**Exercise aim**
Examine the material below. Gather every line in which the string "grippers" appears.

══════════════════════════════

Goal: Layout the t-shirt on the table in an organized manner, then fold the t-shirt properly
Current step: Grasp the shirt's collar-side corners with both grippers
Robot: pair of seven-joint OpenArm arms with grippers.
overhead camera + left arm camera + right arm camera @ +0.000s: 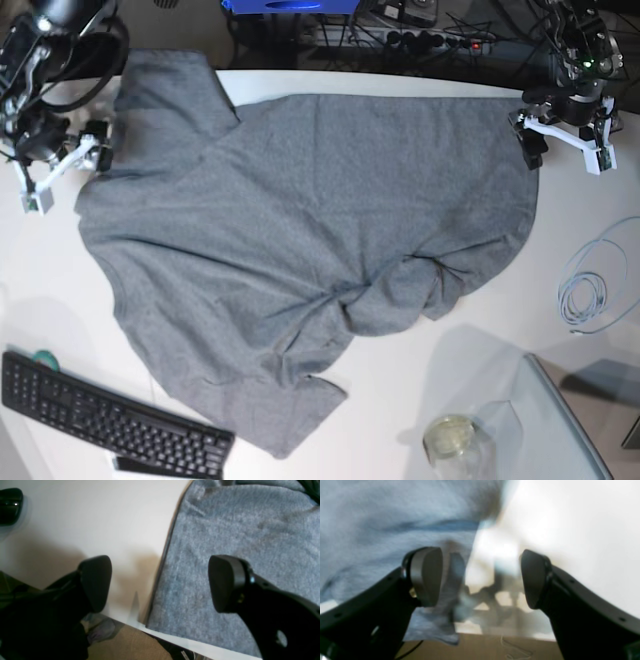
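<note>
The heather-grey t-shirt (300, 220) lies spread but rumpled across the white table (430, 380), with folds bunched near its lower middle. In the base view my left gripper (565, 145) hovers at the shirt's far right edge. In the left wrist view it (160, 582) is open, one finger over bare table (100, 517) and the other over the t-shirt (237, 525). My right gripper (68, 165) is at the shirt's upper left edge. The blurred right wrist view shows it (480, 580) open, with a loose edge of the t-shirt (382, 517) beside one finger and the table (570, 517) to the right.
A black keyboard (110, 425) lies at the front left. A glass jar (450, 437) and a clear glass panel (560, 420) stand at the front right. A coiled pale cable (590, 290) lies on the right. Cables and a power strip (430, 40) run behind the table.
</note>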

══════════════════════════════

**Solution for this problem**
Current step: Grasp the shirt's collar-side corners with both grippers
Robot: pair of seven-joint OpenArm arms with grippers.

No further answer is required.